Additional Considerations
- Voluntary vs. Involuntary turnover: Ideally, you have more voluntary turnover (employees leaving by choice) than involuntary (terminations). This suggests employees are generally content with their role and the company.
- Strategic turnover: In some cases, turnover can be strategic. For example, a company might encourage turnover to bring in fresh perspectives or adapt to changing business needs. Here, a “good” rate would ensure a healthy influx of new talent, while minimizing disruption to ongoing projects.
What Is a Good Employee Turnover Rate?
As we’ve anticipated, there's no magic “good” employee turnover rate that applies universally. It depends on several factors we've already discussed, including industry benchmarks, company size, and employee demographics.

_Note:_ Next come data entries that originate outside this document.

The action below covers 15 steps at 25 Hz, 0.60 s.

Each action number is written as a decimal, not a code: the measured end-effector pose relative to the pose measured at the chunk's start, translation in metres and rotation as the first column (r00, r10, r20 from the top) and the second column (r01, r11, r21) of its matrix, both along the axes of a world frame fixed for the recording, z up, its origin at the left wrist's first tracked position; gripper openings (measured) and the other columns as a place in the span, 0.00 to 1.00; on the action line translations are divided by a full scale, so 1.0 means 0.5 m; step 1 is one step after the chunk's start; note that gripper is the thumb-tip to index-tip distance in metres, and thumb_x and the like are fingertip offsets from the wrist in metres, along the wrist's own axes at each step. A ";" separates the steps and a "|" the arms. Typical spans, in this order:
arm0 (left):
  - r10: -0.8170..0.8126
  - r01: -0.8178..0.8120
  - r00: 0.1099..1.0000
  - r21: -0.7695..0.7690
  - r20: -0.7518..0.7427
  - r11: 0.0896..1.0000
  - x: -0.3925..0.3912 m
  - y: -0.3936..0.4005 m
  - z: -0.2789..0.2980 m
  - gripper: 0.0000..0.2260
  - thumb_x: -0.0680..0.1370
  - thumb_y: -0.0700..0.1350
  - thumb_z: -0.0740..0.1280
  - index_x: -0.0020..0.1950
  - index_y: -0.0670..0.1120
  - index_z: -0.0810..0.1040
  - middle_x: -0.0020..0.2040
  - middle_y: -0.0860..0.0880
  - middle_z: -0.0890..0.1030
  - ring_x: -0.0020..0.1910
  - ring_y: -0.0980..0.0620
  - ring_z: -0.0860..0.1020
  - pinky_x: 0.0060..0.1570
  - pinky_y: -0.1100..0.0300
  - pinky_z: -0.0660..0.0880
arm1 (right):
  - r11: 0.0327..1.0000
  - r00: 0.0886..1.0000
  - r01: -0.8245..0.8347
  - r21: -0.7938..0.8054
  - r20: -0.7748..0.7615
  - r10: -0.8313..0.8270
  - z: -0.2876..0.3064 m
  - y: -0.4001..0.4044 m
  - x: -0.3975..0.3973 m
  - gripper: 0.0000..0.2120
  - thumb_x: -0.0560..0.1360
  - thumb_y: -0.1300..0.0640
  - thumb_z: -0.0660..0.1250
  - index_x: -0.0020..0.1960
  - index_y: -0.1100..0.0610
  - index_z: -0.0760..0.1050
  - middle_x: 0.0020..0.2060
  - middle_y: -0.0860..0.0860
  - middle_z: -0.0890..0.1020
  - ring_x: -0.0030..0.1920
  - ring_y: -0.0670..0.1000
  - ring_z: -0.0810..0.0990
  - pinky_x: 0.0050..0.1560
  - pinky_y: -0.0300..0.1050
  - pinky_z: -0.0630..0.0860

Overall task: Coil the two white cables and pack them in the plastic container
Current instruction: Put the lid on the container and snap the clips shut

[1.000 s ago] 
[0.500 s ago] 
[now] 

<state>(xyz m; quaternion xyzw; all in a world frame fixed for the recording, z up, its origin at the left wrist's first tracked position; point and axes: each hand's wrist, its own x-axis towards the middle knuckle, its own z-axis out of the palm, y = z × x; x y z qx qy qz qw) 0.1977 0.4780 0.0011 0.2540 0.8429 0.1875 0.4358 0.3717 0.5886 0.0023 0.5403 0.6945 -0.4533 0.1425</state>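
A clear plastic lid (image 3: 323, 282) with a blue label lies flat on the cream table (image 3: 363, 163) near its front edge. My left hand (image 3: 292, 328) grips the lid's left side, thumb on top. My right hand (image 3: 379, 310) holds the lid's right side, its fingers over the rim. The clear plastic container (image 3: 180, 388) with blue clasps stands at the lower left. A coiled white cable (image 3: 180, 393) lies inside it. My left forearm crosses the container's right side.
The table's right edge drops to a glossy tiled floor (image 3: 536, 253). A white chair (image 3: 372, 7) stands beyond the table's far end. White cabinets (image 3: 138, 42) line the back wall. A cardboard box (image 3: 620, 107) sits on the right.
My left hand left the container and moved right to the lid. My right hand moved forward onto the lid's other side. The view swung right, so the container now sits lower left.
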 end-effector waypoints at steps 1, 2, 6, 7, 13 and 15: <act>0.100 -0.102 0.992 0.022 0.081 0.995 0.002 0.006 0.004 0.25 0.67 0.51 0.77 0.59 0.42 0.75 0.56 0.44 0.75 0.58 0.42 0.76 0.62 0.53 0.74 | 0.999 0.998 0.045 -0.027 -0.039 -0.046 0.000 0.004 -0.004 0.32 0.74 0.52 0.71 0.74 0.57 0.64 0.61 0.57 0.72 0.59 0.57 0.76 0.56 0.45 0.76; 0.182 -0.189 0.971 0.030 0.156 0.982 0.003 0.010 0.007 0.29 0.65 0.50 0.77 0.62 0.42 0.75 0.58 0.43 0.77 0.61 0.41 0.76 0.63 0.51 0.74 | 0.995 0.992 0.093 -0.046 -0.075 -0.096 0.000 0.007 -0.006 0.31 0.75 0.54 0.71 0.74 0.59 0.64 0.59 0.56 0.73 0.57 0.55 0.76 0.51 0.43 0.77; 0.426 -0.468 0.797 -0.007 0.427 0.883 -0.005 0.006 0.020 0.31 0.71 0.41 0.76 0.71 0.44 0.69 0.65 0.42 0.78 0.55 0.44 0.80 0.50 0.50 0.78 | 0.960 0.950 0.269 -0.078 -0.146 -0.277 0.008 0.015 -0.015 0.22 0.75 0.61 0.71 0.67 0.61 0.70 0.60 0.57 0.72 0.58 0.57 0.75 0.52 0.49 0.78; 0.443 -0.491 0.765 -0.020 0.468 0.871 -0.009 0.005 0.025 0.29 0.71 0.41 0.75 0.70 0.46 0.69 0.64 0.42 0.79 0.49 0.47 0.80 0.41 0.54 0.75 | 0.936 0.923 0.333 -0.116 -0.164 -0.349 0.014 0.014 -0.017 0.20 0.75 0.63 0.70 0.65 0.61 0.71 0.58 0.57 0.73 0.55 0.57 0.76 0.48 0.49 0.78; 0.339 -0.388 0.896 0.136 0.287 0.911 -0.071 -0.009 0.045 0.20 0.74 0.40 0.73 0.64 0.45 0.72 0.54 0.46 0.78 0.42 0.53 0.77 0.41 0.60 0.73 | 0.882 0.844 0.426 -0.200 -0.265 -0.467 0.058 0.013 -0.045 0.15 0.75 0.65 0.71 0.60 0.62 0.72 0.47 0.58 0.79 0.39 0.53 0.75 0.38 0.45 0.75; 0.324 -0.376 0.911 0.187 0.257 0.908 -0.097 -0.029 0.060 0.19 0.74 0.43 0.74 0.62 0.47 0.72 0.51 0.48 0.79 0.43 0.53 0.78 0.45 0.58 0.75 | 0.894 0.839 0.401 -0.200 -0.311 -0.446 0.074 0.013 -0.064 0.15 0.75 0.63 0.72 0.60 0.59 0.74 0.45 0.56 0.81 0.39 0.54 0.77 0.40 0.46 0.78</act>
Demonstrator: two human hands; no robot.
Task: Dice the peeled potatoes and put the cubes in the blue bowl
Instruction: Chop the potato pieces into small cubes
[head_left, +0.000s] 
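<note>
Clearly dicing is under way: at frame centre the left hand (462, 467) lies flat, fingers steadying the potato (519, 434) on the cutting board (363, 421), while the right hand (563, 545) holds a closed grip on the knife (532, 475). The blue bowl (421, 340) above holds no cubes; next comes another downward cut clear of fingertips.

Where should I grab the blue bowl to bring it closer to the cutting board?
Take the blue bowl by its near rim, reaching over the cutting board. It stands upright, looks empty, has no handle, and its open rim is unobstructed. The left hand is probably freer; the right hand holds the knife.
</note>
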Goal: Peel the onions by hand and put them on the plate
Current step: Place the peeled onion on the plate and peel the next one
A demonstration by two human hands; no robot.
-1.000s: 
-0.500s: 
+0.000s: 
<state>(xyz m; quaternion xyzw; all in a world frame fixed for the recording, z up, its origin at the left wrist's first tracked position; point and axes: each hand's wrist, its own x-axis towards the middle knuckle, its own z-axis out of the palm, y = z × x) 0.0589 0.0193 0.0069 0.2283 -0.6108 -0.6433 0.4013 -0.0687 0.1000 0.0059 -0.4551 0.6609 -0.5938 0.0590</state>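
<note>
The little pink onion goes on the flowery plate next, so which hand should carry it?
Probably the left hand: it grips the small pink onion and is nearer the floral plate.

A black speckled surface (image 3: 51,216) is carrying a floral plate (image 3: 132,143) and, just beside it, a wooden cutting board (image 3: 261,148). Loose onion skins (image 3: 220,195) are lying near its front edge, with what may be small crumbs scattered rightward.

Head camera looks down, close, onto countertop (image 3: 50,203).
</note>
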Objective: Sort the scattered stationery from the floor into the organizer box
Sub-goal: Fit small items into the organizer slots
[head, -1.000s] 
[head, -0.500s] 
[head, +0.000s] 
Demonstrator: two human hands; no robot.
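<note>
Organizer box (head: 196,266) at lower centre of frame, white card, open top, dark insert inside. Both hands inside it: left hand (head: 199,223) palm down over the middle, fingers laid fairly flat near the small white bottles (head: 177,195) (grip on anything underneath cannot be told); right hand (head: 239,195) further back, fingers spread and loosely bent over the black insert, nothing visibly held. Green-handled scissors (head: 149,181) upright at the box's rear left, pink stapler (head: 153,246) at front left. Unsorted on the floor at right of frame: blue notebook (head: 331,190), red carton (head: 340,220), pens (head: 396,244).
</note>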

However, here’s a breakdown on how to analyze some of those factors when taking them into account in order to know a little more about your particular employee turnover rate:
- Aim for the average employee turnover rate. A good starting point is to aim for a turnover rate close to your industry average. Resources like SHRM provide industry-specific benchmarks.
- Consider your what is a high rate for your industry. Some industries naturally experience higher turnover. For example, a retail store with a 40% turnover rate might be performing well if the industry average is around 60%. However, a finance company with a 40% turnover rate would likely be facing significant retention challenges if the industry average is around 15%.
- Pay attention to company size. Expect a higher turnover rate in small to medium-sized companies (12%) due to factors like rapid growth, limited resources for retention programs, or a less established culture. Larger companies may have a lower turnover rate (around 10%) due to more resources to invest in employee engagement and development programs.
How to Use Employee Turnover Rate to Improve Your Business
Understanding and effectively taking advantage of your employee turnover rate is a valuable tool for building a resilient workforce. By fixing the reasons why employees leave early, you can create a good work environment that encourages loyalty and saves money on replacing good workers.
But which is the most efficient way to do so? Implementing an HR software solution can be a significantly smart move. TalentHR, for instance, is a comprehensive all-in-one platform that automates HR tasks from onboarding to employee performance evaluation. You can track employee departures and other pertinent information with the people analytics tool on the platform, making it easier to calculate turnover and design better data-driven strategies.
Recap of the Importance of Calculating Employee Turnover Rate
- Early warning system: It acts as a gauge for employee satisfaction and potential problems within your organization. High turnover can signal issues like low employee morale, inadequate compensation, or lack of growth opportunities.
- Benchmarking: Comparing your rate to industry standards helps assess your company's performance in retaining talent.
- Strategic decision-making: Data from turnover calculations can inform strategic decisions regarding talent acquisition, retention programs, and resource allocation.
Key Takeaways
- There's no one-size-fits-all “good” turnover rate. It depends on industry, company size, and employee demographics. The 10% figure is widespread but is not a magic ratio.
- Analyze the reasons behind employee departures to develop targeted retention strategies.
- Aim for a turnover rate close to your industry average while considering factors like company size and growth stage.
- A high turnover rate in certain demographics (e.g., new hires) might indicate a need for improved onboarding or clearer job expectations.